Comparison of key features of proposed programs
|Risk bearing by private insurers||Yes||No||Yes||Yes||Yes|
|Insurer participation||Voluntary||Basic coverage: mandatory offer, excess coverage: voluntary||Mandatory offer||Part I: Mandatory offer; Part II: Voluntary||Mandatory offer with 100% reinsurance option|
|What is covered?||Same as standard BI insurance||Expenses, payroll||Expenses, payroll||Expenses, payroll||Expenses, payroll|
|Payment basis||Indemnity||Parametric||Parametric||Part I: parametric; Part II: indemnity||Parametric|
|Fully funded by premiums||No||Yes||Yes with federal subsidies||Yes with federal subsidies||Yes with federal subsidies|
|Risk mitigation component||No||Yes||No||No||Yes|
8.1 Frameworks with no risk sharing
8.1.1 Overview of NFIP
It is helpful here to briefly review how the NFIP works to consider its application to a government BI pandemic insurance program. In the NFIP, the federal government is responsible for paying all of the covered losses for the flood policies issued on its behalf. Under the Write‐Your‐Own (WYO) program, private insurers act as servicing carriers for the NFIP. These servicing carriers issue policies under NFIP rules and also adjust and pay claims. The NFIP reimburses its servicing carriers for the claims they pay as well as their expenses according to a predetermined formula. Additionally, the NFIP determines the coverages provided as well as sets the premium rates.

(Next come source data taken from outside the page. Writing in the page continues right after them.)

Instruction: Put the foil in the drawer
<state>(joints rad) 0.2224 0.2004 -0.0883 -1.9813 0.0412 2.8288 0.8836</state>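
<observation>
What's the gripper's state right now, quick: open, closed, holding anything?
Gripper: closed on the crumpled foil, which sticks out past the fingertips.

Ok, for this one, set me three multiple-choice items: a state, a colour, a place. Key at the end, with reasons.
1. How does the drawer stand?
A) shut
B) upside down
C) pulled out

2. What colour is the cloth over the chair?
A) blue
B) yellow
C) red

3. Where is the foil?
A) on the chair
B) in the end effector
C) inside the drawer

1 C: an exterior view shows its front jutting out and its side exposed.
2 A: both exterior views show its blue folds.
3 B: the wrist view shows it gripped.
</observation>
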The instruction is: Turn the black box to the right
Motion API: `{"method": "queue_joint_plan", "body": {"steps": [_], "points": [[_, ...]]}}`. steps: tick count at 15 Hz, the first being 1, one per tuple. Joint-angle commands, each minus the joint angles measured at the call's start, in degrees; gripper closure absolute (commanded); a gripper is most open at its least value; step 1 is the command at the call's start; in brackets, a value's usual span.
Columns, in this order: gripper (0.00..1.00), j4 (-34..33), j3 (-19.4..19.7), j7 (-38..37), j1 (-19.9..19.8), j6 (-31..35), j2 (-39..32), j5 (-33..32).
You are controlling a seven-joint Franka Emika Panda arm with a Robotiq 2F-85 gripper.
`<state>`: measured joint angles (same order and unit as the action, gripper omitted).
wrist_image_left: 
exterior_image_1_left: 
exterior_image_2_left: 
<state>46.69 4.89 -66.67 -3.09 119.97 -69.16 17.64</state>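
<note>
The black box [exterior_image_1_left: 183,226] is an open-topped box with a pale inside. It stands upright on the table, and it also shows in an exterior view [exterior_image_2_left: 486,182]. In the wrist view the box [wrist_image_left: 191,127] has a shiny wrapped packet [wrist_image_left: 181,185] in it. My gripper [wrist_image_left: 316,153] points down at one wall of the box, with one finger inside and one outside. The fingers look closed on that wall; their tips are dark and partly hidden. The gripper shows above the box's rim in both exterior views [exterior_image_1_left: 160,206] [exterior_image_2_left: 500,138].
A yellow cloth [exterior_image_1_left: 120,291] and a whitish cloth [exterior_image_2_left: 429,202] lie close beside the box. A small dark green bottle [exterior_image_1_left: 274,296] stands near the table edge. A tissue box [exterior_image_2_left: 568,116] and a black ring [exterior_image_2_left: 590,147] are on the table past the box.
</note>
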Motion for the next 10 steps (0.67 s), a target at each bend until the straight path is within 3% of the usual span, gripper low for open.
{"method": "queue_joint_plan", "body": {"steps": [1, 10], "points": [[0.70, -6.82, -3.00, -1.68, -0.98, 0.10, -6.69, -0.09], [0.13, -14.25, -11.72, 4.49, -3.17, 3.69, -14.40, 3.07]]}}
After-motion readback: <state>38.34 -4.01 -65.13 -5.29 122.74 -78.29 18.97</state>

The NFIP has been beset by a number of problems, but the insurability of flood risk is not one of them.55 The issues with the NFIP that are contentious are the low take up rate for flood insurance, insufficient risk mitigation incentives, inadequate and subsidized premiums, and high program debt, among others.56 These issues could be resolved, albeit with some tough choices. However, reforming the NFIP has proven to be politically difficult.
8.1.2 Business continuity protection program (BCPP)

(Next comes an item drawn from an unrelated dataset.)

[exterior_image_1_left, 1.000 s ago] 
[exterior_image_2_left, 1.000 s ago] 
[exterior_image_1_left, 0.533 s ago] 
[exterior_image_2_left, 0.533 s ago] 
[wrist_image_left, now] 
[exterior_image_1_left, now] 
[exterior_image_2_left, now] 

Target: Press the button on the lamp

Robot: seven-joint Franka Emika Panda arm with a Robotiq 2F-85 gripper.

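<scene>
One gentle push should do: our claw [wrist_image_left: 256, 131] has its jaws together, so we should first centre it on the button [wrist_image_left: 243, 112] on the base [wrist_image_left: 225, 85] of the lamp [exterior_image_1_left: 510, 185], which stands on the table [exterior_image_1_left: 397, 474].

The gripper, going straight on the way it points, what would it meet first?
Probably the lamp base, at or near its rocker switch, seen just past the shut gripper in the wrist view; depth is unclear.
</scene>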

The BCPP proposed by the major insurance industry trade associations could be a feasible alternative to PRIA.57 The principal goal of the program is to help keep businesses afloat during pandemics. In this sense, the program would not work the same as property BI insurance, which among other things, reimburses a business for lost profits. Under the BCPP, businesses could purchase revenue replacement assistance for up to 80% of their payroll and other expenses. The desired level of protection could be for up to 3 months. Payroll coverage would exclude highly compensated employees, employee benefits, and operating expenses. A business could also purchase excess coverage for more than 80% of their expenses and payroll and for periods of longer than three months.

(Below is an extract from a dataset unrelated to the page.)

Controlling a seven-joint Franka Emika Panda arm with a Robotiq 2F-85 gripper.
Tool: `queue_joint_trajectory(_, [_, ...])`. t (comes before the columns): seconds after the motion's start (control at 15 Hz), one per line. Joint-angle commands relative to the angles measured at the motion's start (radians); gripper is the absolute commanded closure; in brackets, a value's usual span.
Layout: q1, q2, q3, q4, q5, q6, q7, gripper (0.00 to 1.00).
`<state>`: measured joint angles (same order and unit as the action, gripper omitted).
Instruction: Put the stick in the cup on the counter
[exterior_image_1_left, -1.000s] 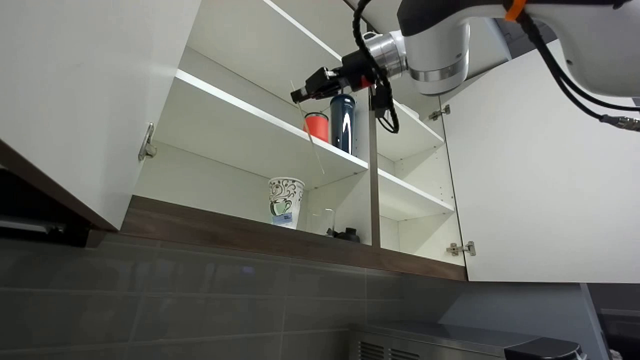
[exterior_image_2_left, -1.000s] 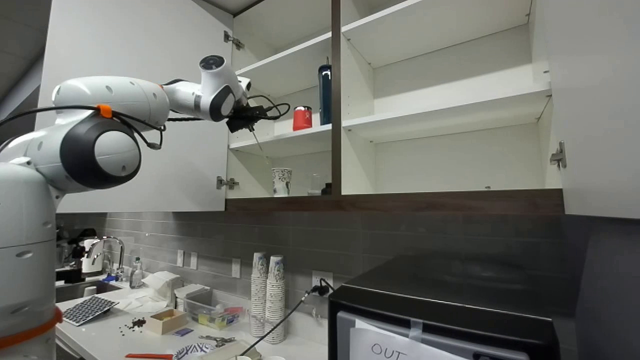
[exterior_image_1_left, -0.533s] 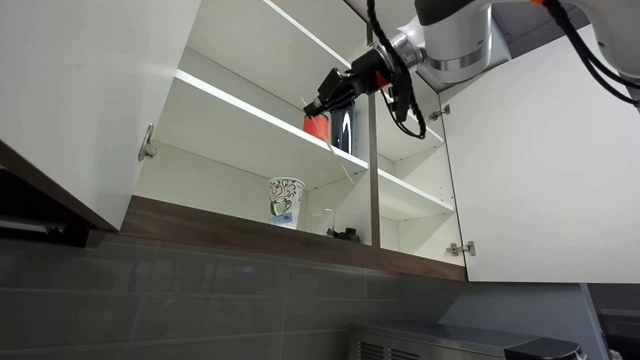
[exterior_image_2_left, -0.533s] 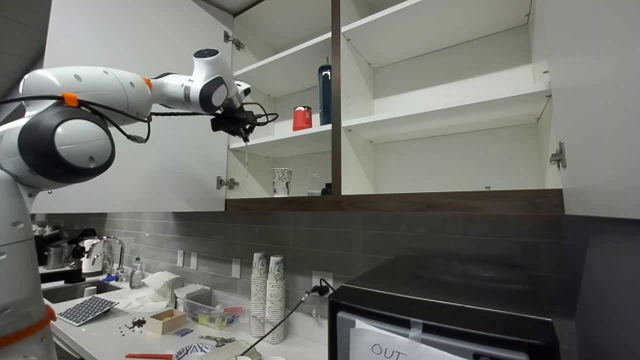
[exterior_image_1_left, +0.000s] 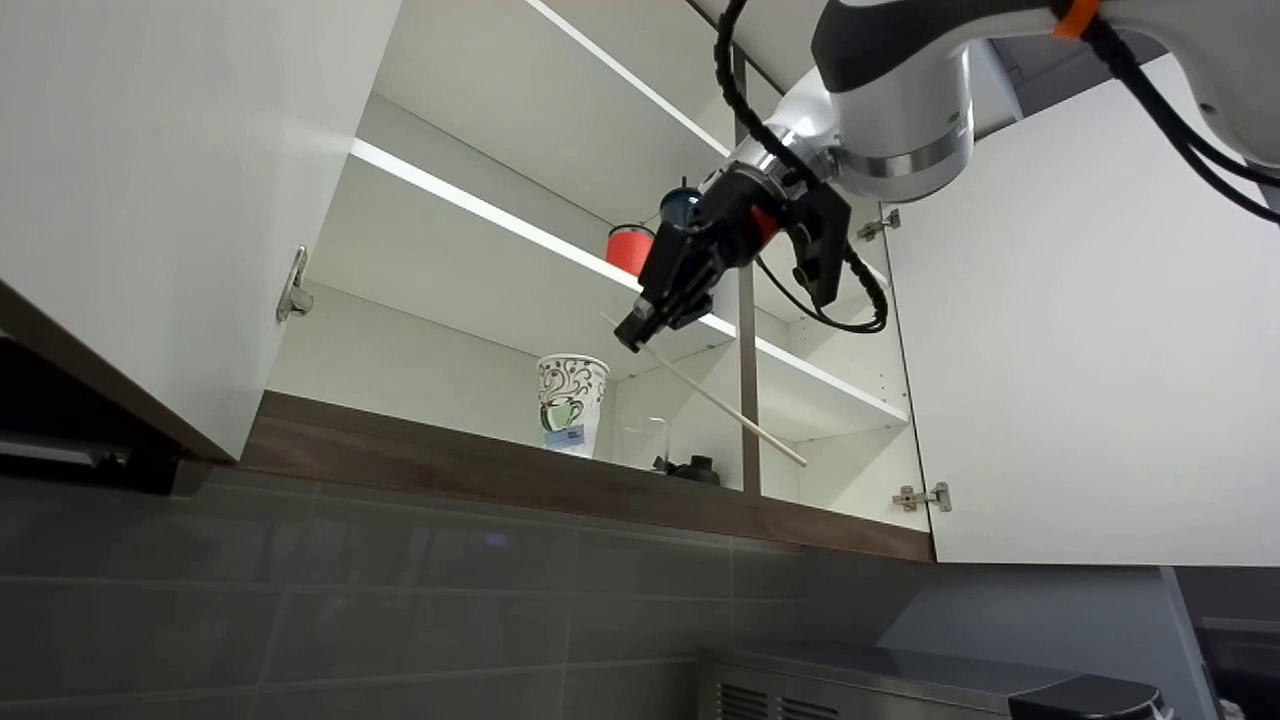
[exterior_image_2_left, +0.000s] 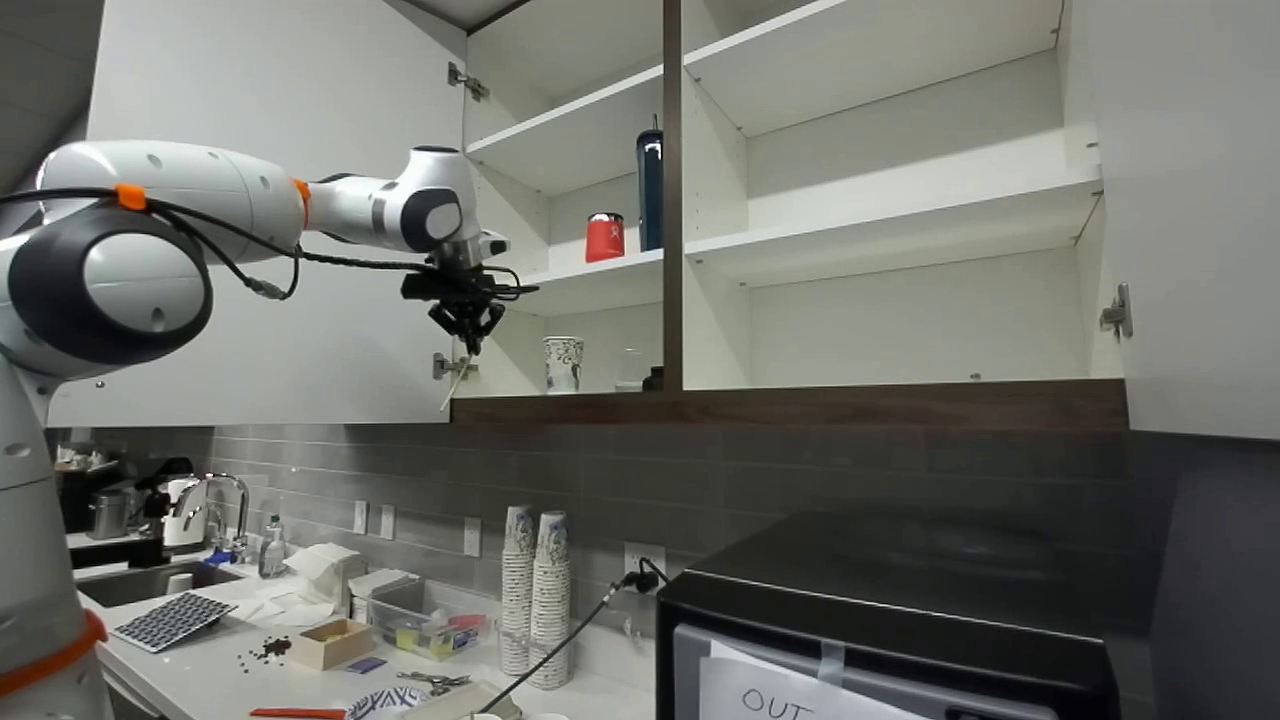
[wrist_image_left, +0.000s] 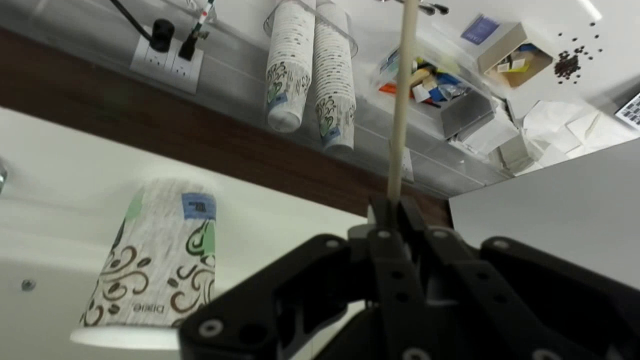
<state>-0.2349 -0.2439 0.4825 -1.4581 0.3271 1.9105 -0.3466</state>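
Observation:
The cup (exterior_image_1_left: 572, 395) is a white paper cup with a dark swirl pattern, upright on the cabinet's bottom shelf. It appears upside down at the left of the wrist view, where the same cup (wrist_image_left: 150, 260) looks close. My gripper (exterior_image_1_left: 632, 335) points downward, higher than the cup's rim and apart from it. A thin pale stick (exterior_image_1_left: 720, 405) is pinched between the fingertips, as the wrist view shows at the gripper (wrist_image_left: 393, 204). The stick (exterior_image_2_left: 457, 380) slants down and away from the cup, its lower end outside the cabinet front.
A red cup (exterior_image_2_left: 605, 237) and a tall dark bottle (exterior_image_2_left: 650, 190) stand on the middle shelf (exterior_image_1_left: 450, 195). Beside the patterned cup are a clear glass (exterior_image_1_left: 645, 442) and a black object (exterior_image_1_left: 697, 470). Cabinet doors (exterior_image_2_left: 280, 220) hang open. Cup stacks (exterior_image_2_left: 550, 600) stand on the counter below.
My gripper has dropped well below the middle shelf's items and turned to point more steeply down. The stick moved with it, its lower end swinging outward, farther from the cup.

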Motion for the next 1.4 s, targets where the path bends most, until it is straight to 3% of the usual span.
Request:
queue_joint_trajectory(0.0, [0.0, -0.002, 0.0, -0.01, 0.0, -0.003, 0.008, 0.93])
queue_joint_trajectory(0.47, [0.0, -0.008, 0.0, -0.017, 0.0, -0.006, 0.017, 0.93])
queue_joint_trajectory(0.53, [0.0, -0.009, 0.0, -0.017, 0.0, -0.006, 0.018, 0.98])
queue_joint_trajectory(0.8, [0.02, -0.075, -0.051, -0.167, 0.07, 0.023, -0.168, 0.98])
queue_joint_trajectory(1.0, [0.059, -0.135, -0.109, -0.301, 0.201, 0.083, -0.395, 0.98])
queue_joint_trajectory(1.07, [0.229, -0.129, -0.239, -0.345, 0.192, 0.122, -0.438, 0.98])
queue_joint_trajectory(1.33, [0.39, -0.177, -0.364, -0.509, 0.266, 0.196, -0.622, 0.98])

All insurers would be required to offer BCPP coverage to all policyholders who purchase covered lines of insurance, but businesses would not be required to buy it. Insurers’ participation in offering excess coverage would be voluntary. Insurers would retain 10% of excess losses with the federal government responsible for the remaining 90%. The program would be fully funded by premiums paid by insureds. However, the premiums charged would be not be adjusted for risk—businesses regardless of their industry or location, would pay the same percentage of their revenues. The program also would have a risk mitigation component in that insured businesses would need to attest to their compliance with CDC, OSHA, and other public health requirements.
An important element of the BCPP is its use of the North American Industry Classification System (NAICS) to determine whether a business would be eligible for reimbursement and how much aid it would receive. Businesses in classifications subject to full closure would receive 100% of the reimbursement specified in their policies. Businesses in classifications subject to partial closure would receive something less than 100% of the assistance specified in their policies. These percentages for partial assistance could be adjusted based on the specific industry and how much it is restricted by government orders.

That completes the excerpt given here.